Pfizer Canada (Arnprior, Ontario) has installed a Tips line-management system for the machine-vision inspection of bottles of eye drops (see Fig. 4). The system also manages the packaging line by connecting to the labeler, barcode readers, and programmable logic controllers. Configured to control all the primary packaging inspections and to download product specific configurations to the attached camera stations, barcode scanners, and PLCs, the vision software also monitors, displays, and records line- and shift-performance statistics. This data can be used for production lot and efficiency reporting.
Parallel processing
Vendors of massively parallel workstations are also leveraging easy-to-use graphical image-processing software to enter image-processing markets. Cambridge Parallel Processing (Irvine, California), for example, has combined the performance of its Gamma II Plus fine-grained, massively parallel workstation with the Khoros data-visualization package from Khoral Research (Albuquerque, NM). Hosted on a Sun Microsystems Sparc workstation under Solaris software, the Vision Expert system delivers up to 2.5-GFLOP, 32-bit floating-point performance and can be interfaced to SCSI, FDDI, Fiber Channel, and HIPPI networks.
Visual programming in Khoros allows developers to determine data connectivity, control of data flow, and process functions without regard to data structures or other specialized knowledge related to programming on a massively parallel system. Khoros programming tools include a graphical user interface, a design tool, a data-flow visual programming language, CASE tools, and a C++ class library incorporating the Cambridge Parallel Processing image- and vision-processing library functions (see Fig. 5).
With the rapid acceptance of graphical user interfaces fronting sophisticated image-processing hardware, systems integrators of image-processing systems will be able to reduce their product time-to-market considerably. By choosing a system that offers machine-vision functions as well as I/O control, networking, and product management functions, they will also be able to lower their development costs. To fully embrace such a concept, however, both board-level and machine-vision companies must build on already established standards, such as the PCI, Microsoft Windows, visual development toolkits, and networking products.
See table of machine-vision vendors on page 64.
FIGURE 2. In RSVI Acuity`s Visionscape system, functions for specific applications such as optical character verification and data matrix identification can be called graphically under Visual Basic. Developers can call such high-level functions to perform routines as well as invoke lower-level functions such as filtering, morphology, and image arithmetic.

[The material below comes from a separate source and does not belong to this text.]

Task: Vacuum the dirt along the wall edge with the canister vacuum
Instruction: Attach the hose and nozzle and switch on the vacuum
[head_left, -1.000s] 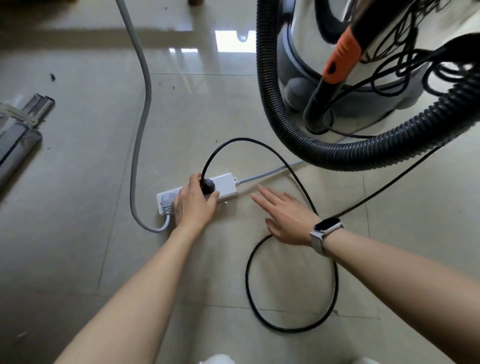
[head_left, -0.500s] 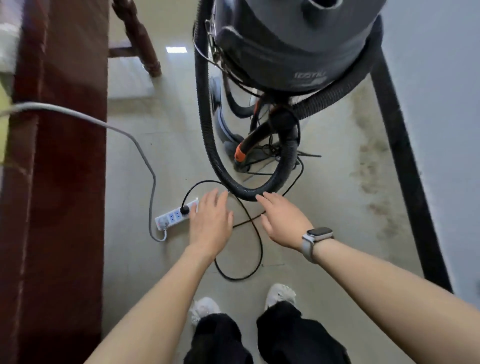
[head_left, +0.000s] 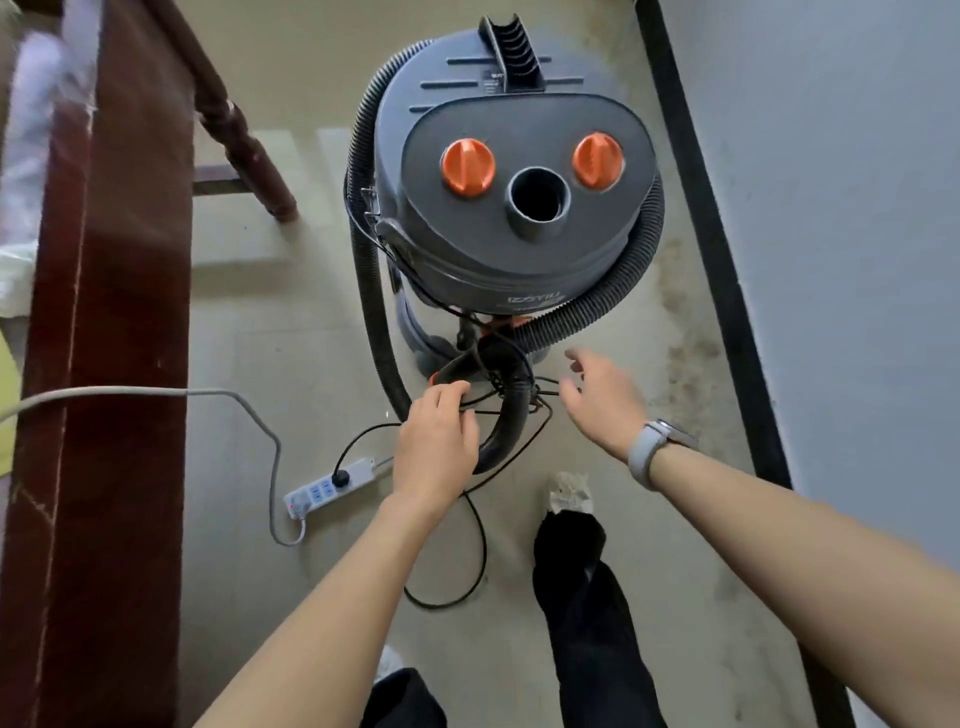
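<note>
Standing over the job, the person has black trousers (head_left: 587, 613) and a pale shoe (head_left: 570, 491) nearest us. Both arms reach forward: the left hand (head_left: 435, 441) sits over the black hose (head_left: 506, 431), fingers curled down at it, though I cannot tell whether they actually grip. The right hand (head_left: 605, 400), watch (head_left: 652, 449) on the wrist, hovers with fingers spread, holding nothing. A white power strip (head_left: 327, 486) lies on the floor left of the hands, black plug in, black cord (head_left: 480, 551) looping back. Just beyond stands the grey vacuum (head_left: 514, 218), orange knobs on top, beside the dirt (head_left: 691, 353) along the wall's black skirting (head_left: 727, 291).
</note>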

FIGURE 3. Imaging Technology`s Sherlock32 machine-vision package provides a graphical environment for configuring, testing, debugging, and running machine-vision applications. In this application, an image is initially captured, and then a region of interest is selected. Next, the system is trained on the region of interest, and the specific pattern is located when the system is run.
FIGURE 4. Systech`s Windows-NT based Tips machine-vision system is helping Pfizer Canada inspect bottles of eye drops. In operation, five cameras on the packaging line keep track of label placement, print clarity, lot and expiration dates, and cap skews. The system also checks the filling and capping process and ensures the presence of a security protection strip around the cap.
FIGURE 5. Visual programming in Khoros from Khoros Research allows developers to determine data connectivity, control of data flow, and process functions without regard to data structures or other specialized knowledge related to programming on Cambridge Parallel Processing`s massively parallel Gamma II Plus system.